> _Dataset extract_
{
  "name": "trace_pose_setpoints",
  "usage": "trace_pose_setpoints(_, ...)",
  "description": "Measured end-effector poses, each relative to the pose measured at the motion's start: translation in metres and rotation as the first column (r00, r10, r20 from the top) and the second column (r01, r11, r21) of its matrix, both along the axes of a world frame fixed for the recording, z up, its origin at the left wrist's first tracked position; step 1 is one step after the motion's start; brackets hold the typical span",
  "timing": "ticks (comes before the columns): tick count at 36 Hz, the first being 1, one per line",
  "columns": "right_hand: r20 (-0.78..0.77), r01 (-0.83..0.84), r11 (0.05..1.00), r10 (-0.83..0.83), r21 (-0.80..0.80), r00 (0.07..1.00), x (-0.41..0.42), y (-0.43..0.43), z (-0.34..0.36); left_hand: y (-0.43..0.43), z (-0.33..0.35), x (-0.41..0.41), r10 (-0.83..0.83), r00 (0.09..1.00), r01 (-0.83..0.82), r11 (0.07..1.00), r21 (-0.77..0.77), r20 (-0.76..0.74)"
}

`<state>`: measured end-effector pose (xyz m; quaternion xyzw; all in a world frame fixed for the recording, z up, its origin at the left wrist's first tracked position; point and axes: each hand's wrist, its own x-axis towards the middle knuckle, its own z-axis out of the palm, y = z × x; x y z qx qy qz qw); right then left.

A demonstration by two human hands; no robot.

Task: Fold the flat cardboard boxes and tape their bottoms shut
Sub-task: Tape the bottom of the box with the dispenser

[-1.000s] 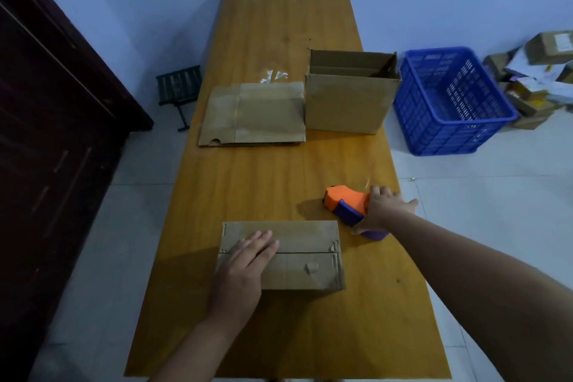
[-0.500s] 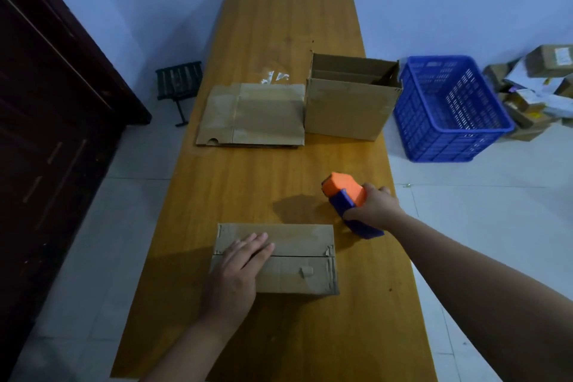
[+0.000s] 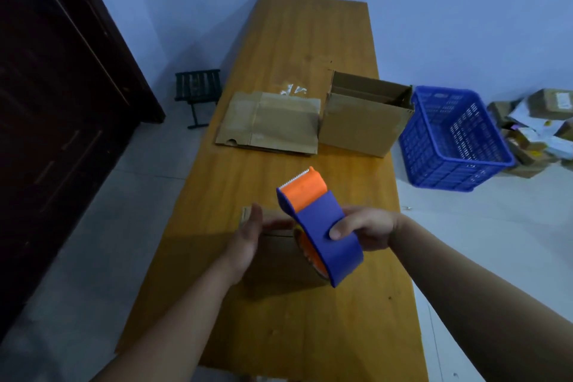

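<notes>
My right hand (image 3: 364, 231) grips a blue and orange tape dispenser (image 3: 319, 225), raised above the table with its toothed cutter pointing away from me. Under it stands a folded cardboard box (image 3: 279, 260) with its flaps closed on top, partly hidden by the dispenser and my hands. My left hand (image 3: 246, 240) hovers over the box's left end, blurred, fingers straight and spread. Farther back lie flat cardboard boxes (image 3: 273, 125), and an upright folded box (image 3: 362, 116) with its top open stands to their right.
The long wooden table (image 3: 297, 49) runs away from me. A blue plastic crate (image 3: 449, 139) sits on the floor right of the table, with a pile of parcels (image 3: 539, 121) beyond it. A small dark stool (image 3: 198, 93) and a dark door (image 3: 46, 87) are on the left.
My right hand has lifted the tape dispenser off the table and brought it over the near box. My left hand has come off the box top. The camera has moved closer.
</notes>
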<state>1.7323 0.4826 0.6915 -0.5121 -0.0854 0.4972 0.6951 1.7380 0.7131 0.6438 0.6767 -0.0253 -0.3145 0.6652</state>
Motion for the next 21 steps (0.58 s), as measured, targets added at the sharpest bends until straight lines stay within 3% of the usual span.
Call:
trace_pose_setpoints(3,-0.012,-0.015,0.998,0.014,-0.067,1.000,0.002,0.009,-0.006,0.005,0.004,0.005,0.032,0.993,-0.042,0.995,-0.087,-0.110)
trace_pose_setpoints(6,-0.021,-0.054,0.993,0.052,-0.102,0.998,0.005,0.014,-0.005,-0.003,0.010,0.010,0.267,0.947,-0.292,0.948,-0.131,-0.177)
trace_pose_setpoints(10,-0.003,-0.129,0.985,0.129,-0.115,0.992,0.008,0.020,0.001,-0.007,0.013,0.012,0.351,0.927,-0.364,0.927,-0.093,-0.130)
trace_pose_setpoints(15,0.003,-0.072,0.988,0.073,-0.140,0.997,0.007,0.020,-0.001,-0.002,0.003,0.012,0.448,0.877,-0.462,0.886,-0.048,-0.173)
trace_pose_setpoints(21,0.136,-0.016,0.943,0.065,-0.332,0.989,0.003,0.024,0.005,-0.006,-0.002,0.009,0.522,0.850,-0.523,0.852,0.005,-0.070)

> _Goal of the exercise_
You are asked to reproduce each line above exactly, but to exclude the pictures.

> _Answer to this problem_
{
  "name": "trace_pose_setpoints",
  "usage": "trace_pose_setpoints(_, ...)",
  "description": "Measured end-effector poses, each relative to the pose measured at the motion's start: translation in metres and rotation as the first column (r00, r10, r20 from the top) and the second column (r01, r11, r21) of its matrix, both along the axes of a world frame fixed for the recording, z up, its origin at the left wrist's first tracked position; step 1 is one step after the motion's start; brackets hold the typical span",
  "timing": "ticks (comes before the columns): tick count at 36 Hz, the first being 1, one per line",
  "columns": "right_hand: r20 (-0.78..0.77), r01 (-0.83..0.84), r11 (0.05..1.00), r10 (-0.83..0.83), r21 (-0.80..0.80), r00 (0.07..1.00), x (-0.41..0.42), y (-0.43..0.43), z (-0.34..0.36); left_hand: y (-0.43..0.43), z (-0.33..0.35), x (-0.41..0.41), r10 (-0.83..0.83), r00 (0.09..1.00), r01 (-0.83..0.82), r11 (0.07..1.00), r21 (-0.77..0.77), r20 (-0.76..0.74)"
}

`<state>`: measured end-effector pose (xyz m; quaternion xyzw; all in a world frame fixed for the recording, z up, its origin at the left wrist's first tracked position; point and axes: each hand's wrist, its own x-axis towards the middle knuckle, its own z-axis out of the palm, y = z × x; x y z qx qy qz qw); right then left.

A demonstration by two human hands; no robot.

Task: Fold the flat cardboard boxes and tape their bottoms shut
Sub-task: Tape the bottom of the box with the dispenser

[-1.000s] 
[-0.500s] 
[+0.000s] 

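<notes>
My right hand (image 3: 364, 231) grips a blue and orange tape dispenser (image 3: 319, 225), raised above the table with its toothed cutter pointing away from me. Under it stands a folded cardboard box (image 3: 279, 260) with its flaps closed on top, partly hidden by the dispenser and my hands. My left hand (image 3: 246, 240) hovers over the box's left end, blurred, fingers straight and spread. Farther back lie flat cardboard boxes (image 3: 273, 125), and an upright folded box (image 3: 362, 116) with its top open stands to their right.
The long wooden table (image 3: 297, 49) runs away from me. A blue plastic crate (image 3: 449, 139) sits on the floor right of the table, with a pile of parcels (image 3: 539, 121) beyond it. A small dark stool (image 3: 198, 93) and a dark door (image 3: 46, 87) are on the left.
My right hand has lifted the tape dispenser off the table and brought it over the near box. My left hand has come off the box top. The camera has moved closer.
</notes>
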<state>1.7323 0.4826 0.6915 -0.5121 -0.0854 0.4972 0.6951 1.7380 0.7131 0.6438 0.6767 -0.0253 -0.3145 0.6652</state>
Motion for the next 21 steps (0.58 s), as measured, targets added at the sharpest bends until straight lines stay within 3% of the usual span.
Call:
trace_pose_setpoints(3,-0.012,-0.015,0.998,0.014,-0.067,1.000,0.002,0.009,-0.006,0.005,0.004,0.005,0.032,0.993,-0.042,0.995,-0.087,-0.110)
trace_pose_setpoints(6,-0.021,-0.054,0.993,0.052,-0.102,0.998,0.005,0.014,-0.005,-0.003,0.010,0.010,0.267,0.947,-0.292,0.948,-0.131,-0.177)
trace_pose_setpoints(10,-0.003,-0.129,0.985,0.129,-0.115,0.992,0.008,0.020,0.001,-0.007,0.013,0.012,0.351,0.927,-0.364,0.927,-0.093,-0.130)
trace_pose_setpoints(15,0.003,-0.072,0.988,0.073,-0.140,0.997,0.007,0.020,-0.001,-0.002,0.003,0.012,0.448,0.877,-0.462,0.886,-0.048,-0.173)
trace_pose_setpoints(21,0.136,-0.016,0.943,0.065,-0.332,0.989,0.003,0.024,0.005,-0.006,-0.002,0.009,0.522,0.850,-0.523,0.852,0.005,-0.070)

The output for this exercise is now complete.